Depuis samedi, de nombreuses personnes s’arrêtent sur la place Bel-Air afin de se recueillir et déposer mots et fleurs à l’endroit du drame.

Depuis samedi, de nombreuses personnes s’arrêtent sur la place Bel-Air afin de se recueillir et déposer mots et fleurs à l’endroit du drame.

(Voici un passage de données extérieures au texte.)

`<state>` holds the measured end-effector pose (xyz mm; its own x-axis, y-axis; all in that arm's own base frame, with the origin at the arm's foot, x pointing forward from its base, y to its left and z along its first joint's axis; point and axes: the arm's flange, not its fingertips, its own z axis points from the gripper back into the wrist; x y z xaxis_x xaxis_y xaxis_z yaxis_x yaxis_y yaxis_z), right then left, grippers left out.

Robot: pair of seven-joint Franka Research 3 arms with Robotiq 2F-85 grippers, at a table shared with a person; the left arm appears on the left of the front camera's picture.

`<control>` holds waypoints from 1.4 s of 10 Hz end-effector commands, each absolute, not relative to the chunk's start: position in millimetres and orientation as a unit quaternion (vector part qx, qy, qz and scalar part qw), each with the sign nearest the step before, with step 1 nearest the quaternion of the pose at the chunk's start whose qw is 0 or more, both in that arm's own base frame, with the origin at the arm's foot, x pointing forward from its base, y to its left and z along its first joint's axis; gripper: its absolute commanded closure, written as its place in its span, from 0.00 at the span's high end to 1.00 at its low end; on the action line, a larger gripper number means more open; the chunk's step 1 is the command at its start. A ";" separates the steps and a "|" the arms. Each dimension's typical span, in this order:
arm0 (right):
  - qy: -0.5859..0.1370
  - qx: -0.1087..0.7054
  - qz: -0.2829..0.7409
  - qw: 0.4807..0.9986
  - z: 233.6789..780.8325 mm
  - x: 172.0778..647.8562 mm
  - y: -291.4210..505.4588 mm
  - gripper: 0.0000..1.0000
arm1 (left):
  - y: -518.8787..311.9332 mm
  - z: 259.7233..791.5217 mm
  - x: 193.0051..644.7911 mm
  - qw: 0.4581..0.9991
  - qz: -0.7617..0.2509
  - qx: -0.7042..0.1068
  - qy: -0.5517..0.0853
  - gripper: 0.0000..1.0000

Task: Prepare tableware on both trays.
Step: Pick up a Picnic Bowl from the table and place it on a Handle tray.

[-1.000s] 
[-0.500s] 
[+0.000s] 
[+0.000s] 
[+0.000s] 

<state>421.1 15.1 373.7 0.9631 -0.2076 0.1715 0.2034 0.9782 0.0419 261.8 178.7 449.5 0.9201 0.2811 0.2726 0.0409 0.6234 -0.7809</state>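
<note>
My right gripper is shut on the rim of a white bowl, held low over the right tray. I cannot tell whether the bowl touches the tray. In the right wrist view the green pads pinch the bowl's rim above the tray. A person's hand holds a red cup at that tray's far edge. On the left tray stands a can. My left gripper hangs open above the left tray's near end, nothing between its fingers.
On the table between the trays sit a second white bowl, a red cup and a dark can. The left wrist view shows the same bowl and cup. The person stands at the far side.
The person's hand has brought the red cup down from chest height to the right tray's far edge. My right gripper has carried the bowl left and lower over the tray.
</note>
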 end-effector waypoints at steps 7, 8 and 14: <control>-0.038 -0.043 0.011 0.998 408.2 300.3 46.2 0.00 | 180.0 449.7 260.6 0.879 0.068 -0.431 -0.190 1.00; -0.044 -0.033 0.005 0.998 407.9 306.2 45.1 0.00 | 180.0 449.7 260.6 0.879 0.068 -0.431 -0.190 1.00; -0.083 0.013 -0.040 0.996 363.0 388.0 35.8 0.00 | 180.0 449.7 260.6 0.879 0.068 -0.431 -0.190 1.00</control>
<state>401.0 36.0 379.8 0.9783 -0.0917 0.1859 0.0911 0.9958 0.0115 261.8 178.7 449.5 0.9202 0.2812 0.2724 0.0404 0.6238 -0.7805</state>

Les circonstances autour de la mort du jeune D., âgé de 17 ans, agressé jeudi dernier sur la place Bel-Air à Yverdon- les-Bains, se précisent. En effet, les nombreuses investigations et interrogatoires de témoins menés, depuis les faits, par les inspecteurs de la Police de sûreté ont conduit à l’interpellation d’une seconde personne impliquée dans le drame. Il s’agit d’un mineur, âgé de 15 ans, de nationalité suisse, et également domicilié dans la région.

 

Un seul coup de poing

Le jour du drame, ce dernier, déjà connu de la justice pour une affaire de vol d’usage, se trouvait avec R., un Suisso-colombien âgé de 16 ans, auteur du coup de poing unique qui a provoqué la chute de D. Sur le bitume. Blessé à la tête, D. Avait, dans un premier temps, été transporté à l’hôpital d’Yverdon-les- Bains avant d’être héliporté au CHUV, à Lausanne, dans un état critique. Un établissement hospitalier dans lequel, hélas, D., a rendu son dernier souffle vendredi en fin d’après-midi. Selon la Police cantonale vaudoise, peu avant le geste fatal, ce nouvel interpellé «aurait incité son camarade» à frapper D. «qui n’a à aucun moment provoqué quiconque sur la place Bel- Air».

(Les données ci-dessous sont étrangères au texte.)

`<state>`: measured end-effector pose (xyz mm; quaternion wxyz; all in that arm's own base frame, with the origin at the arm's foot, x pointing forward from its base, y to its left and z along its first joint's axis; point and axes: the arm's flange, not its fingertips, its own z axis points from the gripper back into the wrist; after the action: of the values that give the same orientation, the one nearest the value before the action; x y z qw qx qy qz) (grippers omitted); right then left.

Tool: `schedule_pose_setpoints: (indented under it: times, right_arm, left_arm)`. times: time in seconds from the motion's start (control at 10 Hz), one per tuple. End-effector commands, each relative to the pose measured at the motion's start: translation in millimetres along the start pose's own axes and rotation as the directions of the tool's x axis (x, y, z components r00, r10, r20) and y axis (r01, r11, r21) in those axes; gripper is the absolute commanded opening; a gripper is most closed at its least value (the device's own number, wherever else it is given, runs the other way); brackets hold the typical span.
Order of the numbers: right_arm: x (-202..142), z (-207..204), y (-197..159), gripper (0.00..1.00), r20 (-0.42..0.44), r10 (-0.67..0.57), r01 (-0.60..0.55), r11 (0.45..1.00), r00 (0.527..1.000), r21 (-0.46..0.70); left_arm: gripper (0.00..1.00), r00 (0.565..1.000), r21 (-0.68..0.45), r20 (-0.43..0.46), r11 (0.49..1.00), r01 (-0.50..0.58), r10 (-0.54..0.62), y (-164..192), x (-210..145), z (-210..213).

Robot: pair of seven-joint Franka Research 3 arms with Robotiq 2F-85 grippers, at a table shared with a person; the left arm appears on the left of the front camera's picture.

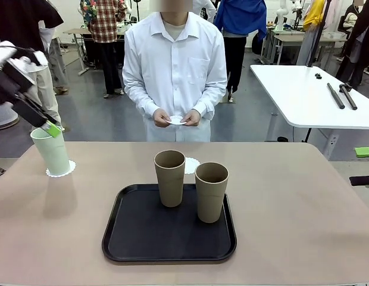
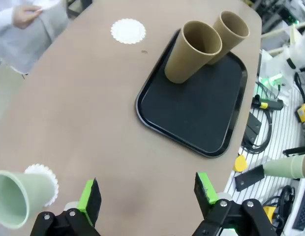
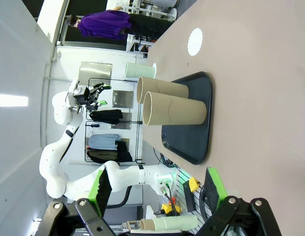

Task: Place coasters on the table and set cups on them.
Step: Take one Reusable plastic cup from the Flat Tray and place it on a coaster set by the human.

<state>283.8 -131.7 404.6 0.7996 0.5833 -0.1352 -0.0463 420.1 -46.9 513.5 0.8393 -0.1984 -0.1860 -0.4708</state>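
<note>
A pale mint cup (image 1: 50,152) stands on a white lacy coaster (image 1: 61,170) at the far left of the beige table (image 1: 291,202). My left gripper (image 1: 49,126) hovers open just above its rim, holding nothing. In the left wrist view the mint cup (image 2: 15,197) and its coaster (image 2: 45,178) lie left of the open gripper (image 2: 148,193). Two tan cups (image 1: 170,177) (image 1: 211,192) stand on the black tray (image 1: 143,238). A second coaster (image 1: 191,165) lies bare behind the tray. The person holds a third coaster (image 1: 176,120). My right gripper (image 3: 159,189) is open and empty.
The person stands at the far edge with both hands (image 1: 190,118) near the waist. A white table (image 1: 309,95) with dark tools sits at the back right. Cables and tools (image 2: 263,123) lie off the table's near side.
</note>
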Motion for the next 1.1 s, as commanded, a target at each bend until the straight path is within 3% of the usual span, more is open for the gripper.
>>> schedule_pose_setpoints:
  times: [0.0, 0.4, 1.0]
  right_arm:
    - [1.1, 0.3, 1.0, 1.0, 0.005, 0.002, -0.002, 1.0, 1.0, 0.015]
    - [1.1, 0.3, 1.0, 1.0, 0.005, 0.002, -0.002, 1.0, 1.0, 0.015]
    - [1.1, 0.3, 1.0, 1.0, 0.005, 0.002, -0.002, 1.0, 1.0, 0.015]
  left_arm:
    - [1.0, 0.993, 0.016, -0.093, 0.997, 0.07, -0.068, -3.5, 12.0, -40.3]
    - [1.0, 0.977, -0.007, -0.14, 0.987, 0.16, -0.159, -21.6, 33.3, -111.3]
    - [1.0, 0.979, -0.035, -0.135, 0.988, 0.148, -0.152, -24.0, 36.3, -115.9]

Par ailleurs, la police confirme que c’est bien la marque de la veste portée par D. Qui serait à l’origine du drame. Un vêtement Lonsdale, griffe prisée, notamment, par certains membres de l’extrême droite. La Présidente du Tribunal des mineurs a ordonné que ce second mineur impliqué soit, tout comme R., qui pour rappel s’était rendu de lui-même au poste de police local, placé en détention provisoire.

Autres protagonistes

A noter, enfin que les inspecteurs de la Police de sûreté de la division criminelle et de l’identité judiciaire poursuivent les investigations. Ces dernières doivent servir à identifier les autres protagonistes de l’affaire et déterminer précisément les circonstances de cette agression, en collaboration avec le Centre universitaire romand de médecine légale.